EXERCISE
In the listing below, pick out lines with "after".

DATA BELOW
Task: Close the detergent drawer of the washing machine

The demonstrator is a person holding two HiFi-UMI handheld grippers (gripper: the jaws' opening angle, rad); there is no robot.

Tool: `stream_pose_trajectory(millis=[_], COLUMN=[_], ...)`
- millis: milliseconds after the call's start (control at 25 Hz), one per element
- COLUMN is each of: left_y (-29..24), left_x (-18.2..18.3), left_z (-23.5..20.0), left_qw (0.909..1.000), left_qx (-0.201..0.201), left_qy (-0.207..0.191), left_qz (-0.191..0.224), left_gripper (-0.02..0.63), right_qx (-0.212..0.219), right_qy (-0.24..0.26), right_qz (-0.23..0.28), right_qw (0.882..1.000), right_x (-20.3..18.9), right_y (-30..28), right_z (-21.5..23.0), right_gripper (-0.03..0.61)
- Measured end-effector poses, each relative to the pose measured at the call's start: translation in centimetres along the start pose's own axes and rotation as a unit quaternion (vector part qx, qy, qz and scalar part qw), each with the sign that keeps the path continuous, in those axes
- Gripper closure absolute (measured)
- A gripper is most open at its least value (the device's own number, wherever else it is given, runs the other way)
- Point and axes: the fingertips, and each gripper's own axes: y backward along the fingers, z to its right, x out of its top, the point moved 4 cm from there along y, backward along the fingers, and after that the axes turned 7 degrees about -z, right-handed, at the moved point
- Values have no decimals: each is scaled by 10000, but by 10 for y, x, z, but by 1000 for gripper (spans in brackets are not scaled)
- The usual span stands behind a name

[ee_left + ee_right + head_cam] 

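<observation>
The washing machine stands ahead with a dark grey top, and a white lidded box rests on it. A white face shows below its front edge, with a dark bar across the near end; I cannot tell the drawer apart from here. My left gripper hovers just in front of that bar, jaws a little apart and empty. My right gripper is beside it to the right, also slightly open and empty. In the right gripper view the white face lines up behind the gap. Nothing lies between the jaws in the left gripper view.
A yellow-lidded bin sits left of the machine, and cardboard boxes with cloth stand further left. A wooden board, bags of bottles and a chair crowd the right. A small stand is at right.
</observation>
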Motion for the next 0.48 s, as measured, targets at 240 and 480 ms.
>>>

EXERCISE RESULT
- millis: milliseconds after the call's start (control at 25 Hz), one per element
- Point and axes: the fingertips, and each gripper's own axes: y backward along the fingers, z to its right, x out of its top, the point moved 4 cm from there along y, backward along the fingers, and after that the axes turned 7 degrees about -z, right-handed, at the moved point

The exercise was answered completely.